Read the original on electrek.co »
This newsletter is brought to you by Corelight. You can subscribe to an audio version of this newsletter as a podcast by searching for “Risky Business” in your podcatcher or subscribing via this RSS feed. You can also add the Risky Business newsletter as a Preferred Source to your Google search results by going here.
The US National Institute of Standards and Technology announced on Wednesday a new policy regarding the US National Vulnerability Database, which the agency has been struggling to keep updated with details for every new vulnerability added to the system.
Going forward, NIST says its staff will only add data—in a process called enrichment—only for important vulnerabilities.
This will include three types of security flaws, which the agency says are critical to the safe operation of US government networks and its private sector.
* CVE entries for vulnerabilities listed in CISA KEV, a database of actively exploited bugs;
* CVEs in software known to be used by US federal agencies;
* and CVEs in what the agency classifies as “critical software.”
This latter category sounds restrictive, but is in fact quite broad and includes all the major software you’d expect and want to have properly enriched CVEs for. Stuff like operating systems, web browsers, security software, firewalls, backup software, and VPNs; they are all on the list [PDF], which you can also see below this post.
NIST has been struggling to enrich CVEs for more than two years due to an explosion in bug discoveries and mounting costs, also made worse by the Trump administration’s recent cuts to various DHS and CISA budgets.

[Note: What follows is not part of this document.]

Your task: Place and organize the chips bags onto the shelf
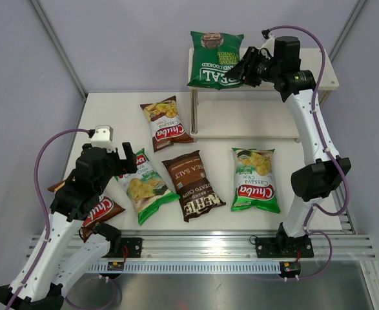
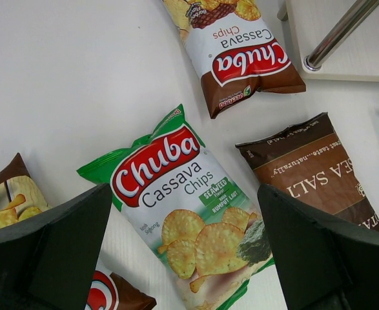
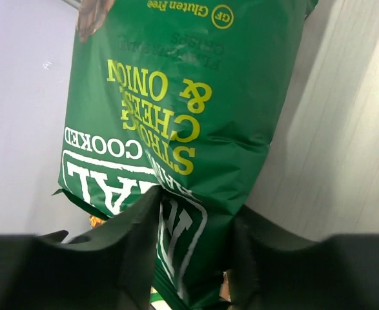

Its problems started in early 2024, when a handful of 2,100+ CVE entries that were left without enriched metadata turned into almost 30,000 by the end of the year. Despite efforts to catch up and add details to all CVEs published in the NVD, the agency is still tens of thousands of bugs behind.
The NIST announcement is a capitulation, with the agency admitting it won’t ever catch up due to its current budgetary circumstances.
It is a smart decision. Even though this sounds as a blasphemy for the infosec people in the vulnerability management space, the only way forward for NIST was to focus on the important bugs only and giving up on all the CVE chaff.
Each year, there are tens of thousands of vulnerabilities being reported in all kinds of no-name software you have never heard of, in all the tiny libraries that barely have 100 stars on GitHub, and all the IoT gear and their firmware components.
The announcement is not what the vulnerability management companies wanted, since many of them relied on packaging the NVD output into their own vulnerability scanners, dashboards, and reporting tools.
With some of that output set to disappear for good, they will have to find other places to get the data, or enrich it themselves. Aikido Security’s Sooraj Shah has an excellent take on what this means for the industry
The cybersecurity industry was expecting this to happen. At a January quarterly meeting, NIST officials talked about “rethinking” the agency’s role in analyzing software vulnerabilities, and hinted at a plan to only triage the important bugs.
NIST says that besides focusing on enriching only the big bugs, it will also stop providing its own CVSS severity scores for NVD entries, and will now show the severity score initially assigned by the organization that issued the CVE.
This opens the door for a lot of infosec drama. Some of the organizations that issue CVE numbers are also the makers of the “reported” software, and these companies are extremely likely to issue low severity scores and downplay their own bugs.
This has been happening for decades, and if you read enough vulnerability write-ups, you’ll often find security researchers accusing companies of blatantly downgrading CVSS scores and mischaracterizing their own bugs to downplay the bug’s impact, over and over again.
More than 48,000 vulnerabilities received a CVE number last year and NIST is giving up right before experts anticipate this number will explode with the broad adoption of AI cybersecurity agents designed to help improve vulnerability discovery.
The integration of AI vulnerability scanners is likely to yield a few major bugs, but they’re also expected to produce mountains of CVE chaff that no human team at NIST would have been able to keep up with anyway.
NIST’s new enrichment policy entered into effect this week, on Wednesday, April 15.
The main Risky Business podcast is now on YouTube with video versions of our recent episodes. Below is our latest weekly show with Pat and Adam at the helm!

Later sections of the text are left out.